Don't forget to introduce yourself and your Cruze here.


----------



## Zacbrown243 (Apr 23, 2018)

2014 Chevy cruze LTZ
97,xxx miles
No lights on dash
Glove box is the issue
United States
Left hand drive


----------



## Blasirl (Mar 31, 2015)

Have you removed it for some reason? Have you tried just gently squeezing it back together? 













*Glove Box Assembly - GM (84035536)*


*This has a couple of good pics: 2017 chevy cruze cabin filter*


This is for a Gen I, but may help: *Chevrolet Cruze Glove Box Removal / Replacement*


----------



## ProDigit (Aug 31, 2015)

looks like it was pried off, or broken off.


----------



## Nieboh (Feb 10, 2017)

Shucks. This problem was from a year ago and no one offered up any help other than "gently squeeze it back"? I can tell you, that didn't work for me. My glovebox cover did the same thing. My entire cover came off, not just a corner of it like the OP (although I think that may have been how it started). It's like it was glued and gave way, but there's nothing really in the way of glue residue. A year later, has anyone else had experience with this and did you glue it back or replace the entire door? ​


----------



## Ma v e n (Oct 8, 2018)

That's broken.


----------



## Blasirl (Mar 31, 2015)

Nieboh said:


> Shucks. This problem was from a year ago and no one offered up any help other than "gently squeeze it back"? I can tell you, that didn't work for me. My glovebox cover did the same thing. My entire cover came off, not just a corner of it like the OP (although I think that may have been how it started). It's like it was glued and gave way, but there's nothing really in the way of glue residue. A year later, has anyone else had experience with this and did you glue it back or replace the entire door? ​



It would be very easy to replace it if you cannot figure out how to glue it back together.
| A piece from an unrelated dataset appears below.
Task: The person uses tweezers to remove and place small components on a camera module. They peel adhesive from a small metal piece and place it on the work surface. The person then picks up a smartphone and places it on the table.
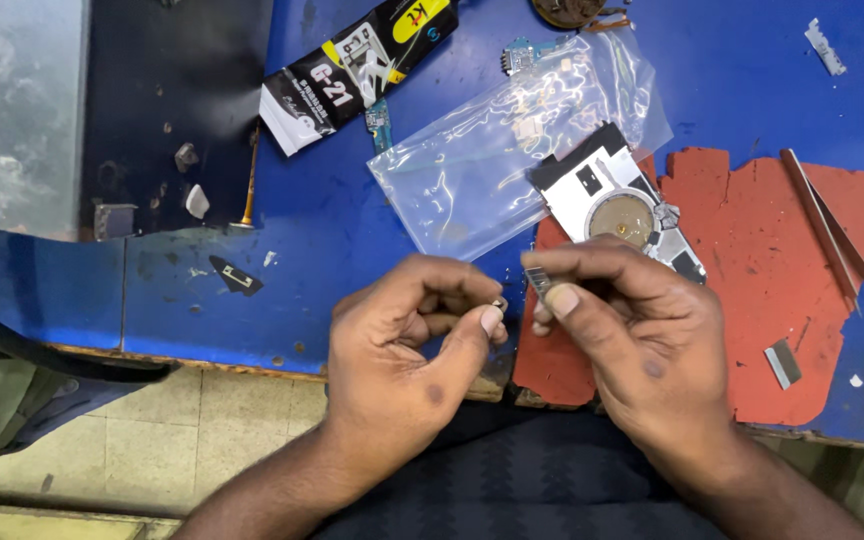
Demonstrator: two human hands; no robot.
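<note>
My left hand (407, 345) pinches a tiny metal part (499, 302) between thumb and fingertips, just over the front edge of the blue table (732, 70). My right hand (632, 325) holds a small flat grey blade-like piece (536, 279) between thumb and forefinger, its end close to the tiny part. Just beyond my right hand lies a white and black phone inner plate (607, 195) with a round gold disc, on a torn red mat (752, 220).
A clear plastic bag (492, 150) lies beyond my hands, with small circuit boards (520, 55) near it. A black glue tube (352, 70) sits at the back. Tweezers (827, 225) and a small blade (782, 363) rest on the red mat. Tiled floor shows below the edge.
</note>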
Just pick one up from a Pick N Pull or LKQ yard. Most of these yards only care about the major parts, so if you buy something larger, the plastic bits are usually free.

And since you seem to be critical of the help offered for a seldom seen problem, I hope you come back and give us a solution. Everyone including the CruzeTalk administrators are volunteers. That means this forum is basically self help. If you are lucky someone knows about what you need or even better yet, they have written a tutorial.

[h=1]How-To: Write a Tutorial[/h]


----------



## kw02 (Oct 4, 2011)

Take glovebox door off, as if replacing the cabin air filter.

The bottom of the door has little ridges, in groups of 7 or 8, that seem to be designed to lightly snap onto
the bottom edge of the cover. It looks like there was a light glue on those originallly that has deteriorated.
Now the ridges don't resist having the glovebox door cover move upward on them, therefore the catches
on the top of the door cover rise up enough to unsnap.

I used hot glue to put a dab on 3 of the groups of ridges along the bottom and then held the cover so that
those made contact until the glue cooled. I also put a dab on each end of the cover where there seems
to have been glue on a solid contact point. I held those inward to make contact until the glue cooled.

Success. We'll see how long this lasts. Next step is two part epoxy on 3 contact points if this lets go.


----------